Già Marco Musella aveva segnalato nel numero 1/2020 di Impresa Sociale la singolare vaghezza di uno dei termini in questi anni più evocati anche da chi studia l’impresa sociale: finanzia / finanziare è un’espressione che, anche in articoli scientifici viene utilizzata, senza ulteriori specificazioni, per indicare fenomeni tra loro molto diversi.
Sono quattro oggetti diversi, accomunati da un atto - il flusso di denaro – che però ha cause, caratteristiche, finalità, motivazioni, aspettative e implicazioni diverse; in ciascuno dei significati sopra richiamati la parola “finanziare” rappresenta un’azione diversa tanto per chi accorda le risorse quanto per l’impresa sociale che le riceve.

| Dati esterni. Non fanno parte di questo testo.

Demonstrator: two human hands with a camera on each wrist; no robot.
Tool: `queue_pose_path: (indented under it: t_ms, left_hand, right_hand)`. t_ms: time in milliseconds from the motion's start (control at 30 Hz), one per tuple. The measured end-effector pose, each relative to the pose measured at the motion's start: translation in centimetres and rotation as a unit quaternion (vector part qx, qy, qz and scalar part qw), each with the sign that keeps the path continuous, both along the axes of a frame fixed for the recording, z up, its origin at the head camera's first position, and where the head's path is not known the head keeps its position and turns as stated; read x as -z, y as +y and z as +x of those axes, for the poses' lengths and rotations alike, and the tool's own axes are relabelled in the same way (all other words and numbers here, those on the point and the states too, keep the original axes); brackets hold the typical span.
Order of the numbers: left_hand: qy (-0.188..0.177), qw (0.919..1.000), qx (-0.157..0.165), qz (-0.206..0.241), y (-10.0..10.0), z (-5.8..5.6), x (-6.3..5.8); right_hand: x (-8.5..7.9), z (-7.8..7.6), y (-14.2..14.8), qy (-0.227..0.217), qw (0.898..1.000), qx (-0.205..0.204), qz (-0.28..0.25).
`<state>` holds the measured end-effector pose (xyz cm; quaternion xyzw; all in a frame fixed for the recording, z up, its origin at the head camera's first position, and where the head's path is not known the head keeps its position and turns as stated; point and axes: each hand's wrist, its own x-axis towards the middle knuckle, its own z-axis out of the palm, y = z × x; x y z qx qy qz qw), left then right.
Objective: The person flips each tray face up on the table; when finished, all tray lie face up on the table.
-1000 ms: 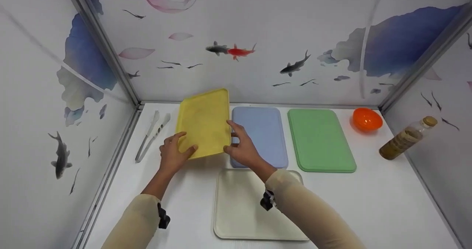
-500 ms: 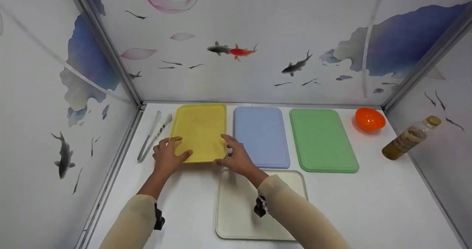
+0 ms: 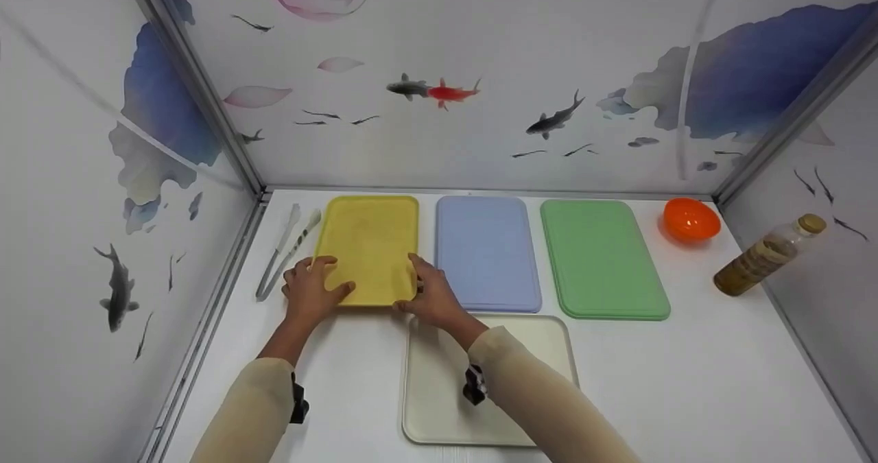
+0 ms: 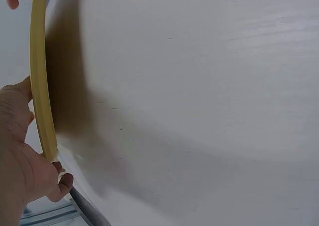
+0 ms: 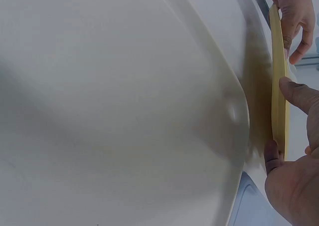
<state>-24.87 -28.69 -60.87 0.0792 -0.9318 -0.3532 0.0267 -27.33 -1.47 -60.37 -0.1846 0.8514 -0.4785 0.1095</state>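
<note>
A yellow tray lies at the back left of the white table, with a shadow under its near edge in both wrist views. My left hand holds its near left corner, thumb over the near edge and fingers along the left side. At the near right corner, my right hand grips the rim; in the right wrist view, thumb and finger pinch the yellow edge. A cream tray lies in front, partly under my right forearm.
Left of the yellow tray lie tongs. To its right are a blue tray and a green tray, both flat. An orange bowl and a bottle with a cork-coloured cap stand far right. Patterned walls enclose the table.
The yellow tray, raised and tilted a second ago, has come down flat beside the blue tray. Both hands moved down and slightly left with it, keeping their hold.
</note>
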Motion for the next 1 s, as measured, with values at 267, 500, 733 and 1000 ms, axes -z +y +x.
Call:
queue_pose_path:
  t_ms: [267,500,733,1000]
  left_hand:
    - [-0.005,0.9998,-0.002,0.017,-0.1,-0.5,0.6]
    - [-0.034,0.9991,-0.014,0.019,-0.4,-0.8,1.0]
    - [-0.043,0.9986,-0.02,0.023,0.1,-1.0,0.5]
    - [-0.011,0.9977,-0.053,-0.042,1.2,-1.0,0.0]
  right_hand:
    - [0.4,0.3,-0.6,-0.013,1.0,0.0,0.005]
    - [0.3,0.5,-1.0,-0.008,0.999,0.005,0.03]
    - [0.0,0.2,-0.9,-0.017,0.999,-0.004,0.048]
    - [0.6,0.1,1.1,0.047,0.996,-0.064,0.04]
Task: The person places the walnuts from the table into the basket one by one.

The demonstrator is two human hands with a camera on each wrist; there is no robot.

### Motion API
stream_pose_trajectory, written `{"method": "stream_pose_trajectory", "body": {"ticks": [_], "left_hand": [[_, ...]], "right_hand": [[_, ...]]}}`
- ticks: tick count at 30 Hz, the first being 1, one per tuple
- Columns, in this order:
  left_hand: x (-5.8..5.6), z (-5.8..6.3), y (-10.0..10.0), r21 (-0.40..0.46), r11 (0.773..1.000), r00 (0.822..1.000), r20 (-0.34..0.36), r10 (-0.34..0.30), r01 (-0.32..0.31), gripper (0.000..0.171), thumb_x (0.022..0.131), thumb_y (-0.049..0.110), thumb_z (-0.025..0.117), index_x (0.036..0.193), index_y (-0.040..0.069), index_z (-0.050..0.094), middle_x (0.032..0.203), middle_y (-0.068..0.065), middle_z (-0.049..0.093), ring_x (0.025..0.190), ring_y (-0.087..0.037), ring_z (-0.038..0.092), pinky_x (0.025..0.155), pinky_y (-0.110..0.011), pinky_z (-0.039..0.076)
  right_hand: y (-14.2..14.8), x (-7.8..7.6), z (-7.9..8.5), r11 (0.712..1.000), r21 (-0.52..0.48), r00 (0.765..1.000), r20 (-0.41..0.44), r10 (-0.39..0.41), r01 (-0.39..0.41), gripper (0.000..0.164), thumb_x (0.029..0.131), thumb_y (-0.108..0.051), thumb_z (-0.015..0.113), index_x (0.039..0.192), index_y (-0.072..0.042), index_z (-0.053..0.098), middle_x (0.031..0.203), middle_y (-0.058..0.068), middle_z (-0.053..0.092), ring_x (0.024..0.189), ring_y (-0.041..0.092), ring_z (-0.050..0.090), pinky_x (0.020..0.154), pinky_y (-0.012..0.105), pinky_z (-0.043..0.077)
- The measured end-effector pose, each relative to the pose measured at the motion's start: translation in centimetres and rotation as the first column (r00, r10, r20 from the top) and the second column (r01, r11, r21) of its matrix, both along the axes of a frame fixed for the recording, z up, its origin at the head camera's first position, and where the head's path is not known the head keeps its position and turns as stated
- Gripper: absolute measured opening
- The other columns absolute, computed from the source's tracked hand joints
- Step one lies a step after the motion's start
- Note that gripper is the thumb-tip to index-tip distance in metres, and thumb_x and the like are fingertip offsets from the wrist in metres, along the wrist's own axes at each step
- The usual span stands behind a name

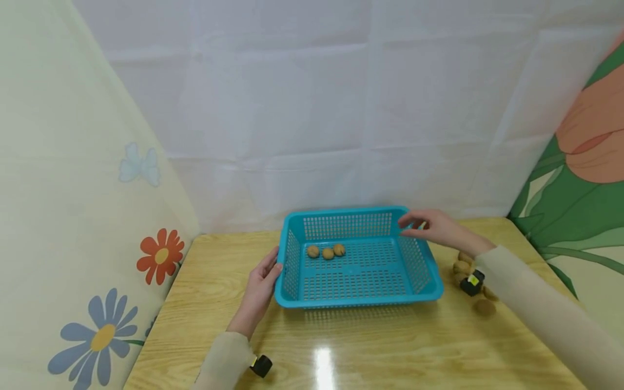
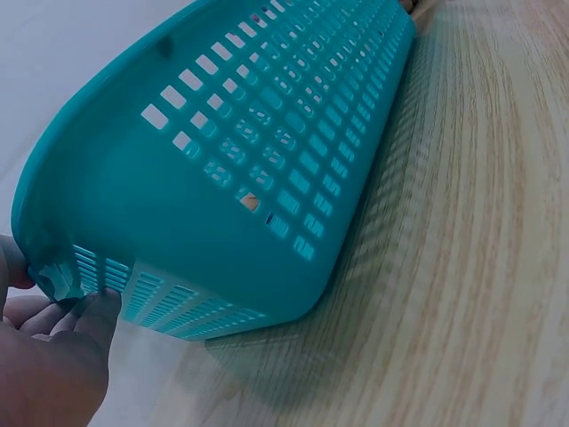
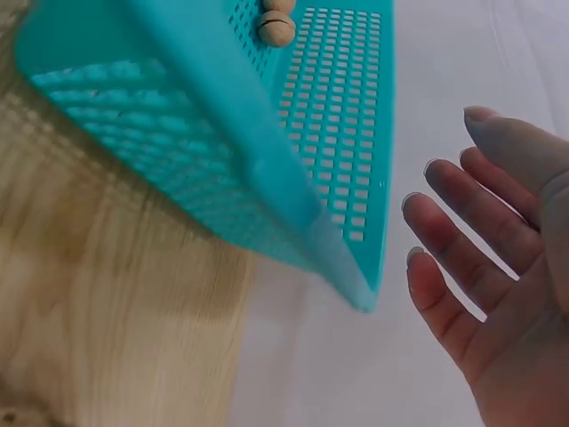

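A blue-green plastic basket [image 1: 358, 299] with grid walls stands on the table, holding three walnuts [image 1: 328, 253] near its back left. My left hand [image 1: 260, 287] grips the basket's left end; the left wrist view shows the fingers [image 2: 98, 311] curled at the rim. Beside the back right corner, my right hand [image 1: 434, 227] hovers with thumb and fingers spread. In the right wrist view that hand [image 3: 498, 258] is apart from the rim and holds nothing. Several walnuts [image 1: 462, 267] lie on the table under the right forearm, which partly hides them.
The wood-grain table [image 1: 219, 260] ends at a white cloth backdrop [image 1: 292, 119] behind the basket. Flower-printed cloths flank it, a pale one [image 1: 97, 216] at the left and a green-leaved one [image 1: 580, 206] at the right.
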State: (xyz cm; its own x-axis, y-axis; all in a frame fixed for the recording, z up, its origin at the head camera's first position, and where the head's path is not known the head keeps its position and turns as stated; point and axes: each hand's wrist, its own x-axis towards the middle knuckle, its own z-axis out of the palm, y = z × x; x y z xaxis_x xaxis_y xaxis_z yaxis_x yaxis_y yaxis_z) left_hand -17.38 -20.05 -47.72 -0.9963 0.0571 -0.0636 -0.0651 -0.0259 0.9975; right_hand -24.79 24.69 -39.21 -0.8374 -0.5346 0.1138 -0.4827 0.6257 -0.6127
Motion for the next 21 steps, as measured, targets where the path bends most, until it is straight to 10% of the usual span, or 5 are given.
{"method": "stream_pose_trajectory", "body": {"ticks": [21], "left_hand": [[0.1,0.1,0.2,0.002,1.000,0.999,-0.025,0.023,-0.023,0.056,0.111,0.012,0.051,0.163,0.002,0.032,0.164,-0.021,0.036,0.150,-0.036,0.037,0.102,-0.020,0.050]], "right_hand": [[7.7,6.6,-2.1,0.992,-0.024,0.992,-0.033,-0.124,0.124,0.026,0.102,-0.013,0.068,0.127,-0.008,0.071,0.118,0.009,0.073,0.095,0.002,0.062,0.077,0.028,0.055]]}}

E, a ben vedere, anche all’interno di ciascuno dei quattro macro significati, vi possono poi essere sfumature ulteriori, che andrebbero indagate. Ad esempio, se esploriamo il terzo significato, finanza come prestito, possiamo avere soggetti finanziari più o meno interessati all’eticità dell’uso che viene fatto del denaro dato a credito, come possono essere diverse le intenzioni e le aspettative del donatore, ecc. Ma quello che è certo che utilizzare un termine unico – e spesso passando in uno stesso saggio con naturalezza dall’uno all’altro – per tutti questi significati costituisce una imprecisione veramente singolare.
Perché è invalso l’uso di una terminologia ambigua? Semplice pressapochismo?
In parte sì, in parte una ideologia strisciante che ha accompagnato gli anni duemila. Dare lo stesso nome a questi diversi oggetti fa sorgere l’idea che siano intercambiabili. Il “finanziamento” di un tipo può calare perché aumenta il finanziamento di un altro tipo. Tanto per fare un esempio, meno risorse degli enti pubblici per “finanziare” (pagare) i servizi di welfare, più risorse da parte di soggetti finanziari per “finanziare” (imprestare soldi a) le imprese sociali, come se fosse più o meno la stessa cosa.
Una modesta proposta, per quello che può valere: bandire quantomeno da questa rivista e, auspicabilmente, dal dibattito scientifico, questa ambiguità.